> [Exercise objective]
All lines of the material that contain "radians" must be copied out.

> [Material provided]
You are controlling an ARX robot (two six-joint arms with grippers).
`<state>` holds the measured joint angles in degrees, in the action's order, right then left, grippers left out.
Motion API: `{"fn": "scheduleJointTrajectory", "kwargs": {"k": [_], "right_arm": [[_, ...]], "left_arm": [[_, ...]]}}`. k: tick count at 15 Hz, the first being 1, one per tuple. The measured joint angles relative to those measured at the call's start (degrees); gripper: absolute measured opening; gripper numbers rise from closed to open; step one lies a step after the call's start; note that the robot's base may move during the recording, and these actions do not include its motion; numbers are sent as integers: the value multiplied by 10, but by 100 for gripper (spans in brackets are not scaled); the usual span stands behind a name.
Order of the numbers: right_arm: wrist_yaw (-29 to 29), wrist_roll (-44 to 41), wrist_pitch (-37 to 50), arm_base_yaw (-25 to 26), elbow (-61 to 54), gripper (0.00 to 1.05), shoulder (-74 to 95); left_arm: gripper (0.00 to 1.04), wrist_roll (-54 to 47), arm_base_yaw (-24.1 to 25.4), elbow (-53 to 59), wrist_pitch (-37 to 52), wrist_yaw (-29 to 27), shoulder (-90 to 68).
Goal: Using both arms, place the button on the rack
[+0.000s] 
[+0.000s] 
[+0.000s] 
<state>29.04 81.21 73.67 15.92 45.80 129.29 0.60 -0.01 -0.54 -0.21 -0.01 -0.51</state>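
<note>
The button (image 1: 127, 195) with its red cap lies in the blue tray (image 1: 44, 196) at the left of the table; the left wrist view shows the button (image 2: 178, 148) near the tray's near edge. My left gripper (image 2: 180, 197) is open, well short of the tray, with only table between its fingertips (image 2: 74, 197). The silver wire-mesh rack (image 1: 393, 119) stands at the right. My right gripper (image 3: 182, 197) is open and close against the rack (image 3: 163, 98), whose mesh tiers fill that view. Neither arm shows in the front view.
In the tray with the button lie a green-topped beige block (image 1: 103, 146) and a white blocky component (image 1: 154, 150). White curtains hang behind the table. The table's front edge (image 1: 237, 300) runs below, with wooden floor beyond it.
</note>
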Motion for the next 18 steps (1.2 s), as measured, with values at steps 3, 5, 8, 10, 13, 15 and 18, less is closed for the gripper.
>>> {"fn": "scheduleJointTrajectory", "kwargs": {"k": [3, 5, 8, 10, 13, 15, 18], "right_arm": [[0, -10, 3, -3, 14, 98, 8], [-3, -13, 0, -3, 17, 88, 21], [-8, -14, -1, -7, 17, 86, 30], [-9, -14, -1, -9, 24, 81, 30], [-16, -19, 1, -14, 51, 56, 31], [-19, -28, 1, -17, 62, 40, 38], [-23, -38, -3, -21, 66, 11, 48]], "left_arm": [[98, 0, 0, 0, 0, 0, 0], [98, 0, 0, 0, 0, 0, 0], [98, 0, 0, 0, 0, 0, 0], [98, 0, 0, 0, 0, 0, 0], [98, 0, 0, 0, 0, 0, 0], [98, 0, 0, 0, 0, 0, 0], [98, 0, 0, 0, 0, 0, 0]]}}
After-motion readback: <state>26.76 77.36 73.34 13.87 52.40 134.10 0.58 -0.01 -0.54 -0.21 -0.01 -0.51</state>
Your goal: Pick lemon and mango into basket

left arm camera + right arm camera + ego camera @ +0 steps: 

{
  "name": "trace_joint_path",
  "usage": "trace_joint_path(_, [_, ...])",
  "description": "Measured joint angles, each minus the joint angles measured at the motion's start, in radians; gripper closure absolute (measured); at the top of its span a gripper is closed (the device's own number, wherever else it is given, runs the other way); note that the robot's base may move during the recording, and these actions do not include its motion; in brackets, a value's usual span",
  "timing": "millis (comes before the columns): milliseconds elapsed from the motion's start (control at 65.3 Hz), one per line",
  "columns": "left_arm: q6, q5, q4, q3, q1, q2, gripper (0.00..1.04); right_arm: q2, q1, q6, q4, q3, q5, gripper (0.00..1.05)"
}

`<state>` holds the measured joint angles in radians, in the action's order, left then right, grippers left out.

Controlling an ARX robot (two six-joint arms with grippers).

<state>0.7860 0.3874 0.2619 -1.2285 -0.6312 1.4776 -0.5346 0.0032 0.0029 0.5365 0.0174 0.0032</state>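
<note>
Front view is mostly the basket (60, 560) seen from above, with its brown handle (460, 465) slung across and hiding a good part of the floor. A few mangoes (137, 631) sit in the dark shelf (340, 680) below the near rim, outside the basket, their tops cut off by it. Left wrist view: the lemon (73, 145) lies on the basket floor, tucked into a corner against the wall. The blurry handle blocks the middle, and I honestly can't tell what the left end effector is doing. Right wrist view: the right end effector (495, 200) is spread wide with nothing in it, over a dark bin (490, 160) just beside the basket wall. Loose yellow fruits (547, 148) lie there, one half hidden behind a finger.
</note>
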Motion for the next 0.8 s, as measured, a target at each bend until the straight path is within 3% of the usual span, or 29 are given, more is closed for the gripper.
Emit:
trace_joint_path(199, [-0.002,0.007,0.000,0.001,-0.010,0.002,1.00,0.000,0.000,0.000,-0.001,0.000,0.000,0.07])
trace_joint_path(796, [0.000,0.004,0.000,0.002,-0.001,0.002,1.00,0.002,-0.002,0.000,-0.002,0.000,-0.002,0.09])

> [Your response]
  "description": "Measured joint angles, each minus the joint angles measured at the motion's start, in radians; gripper closure absolute (measured); at the top of its span a gripper is closed (the device's own number, wherever else it is given, runs the other way); note that the robot's base may move during the recording, and these actions do not include its motion; in brackets, a value's usual span",
`<state>` holds the measured joint angles in radians, in the action's order, left then right, grippers left out.

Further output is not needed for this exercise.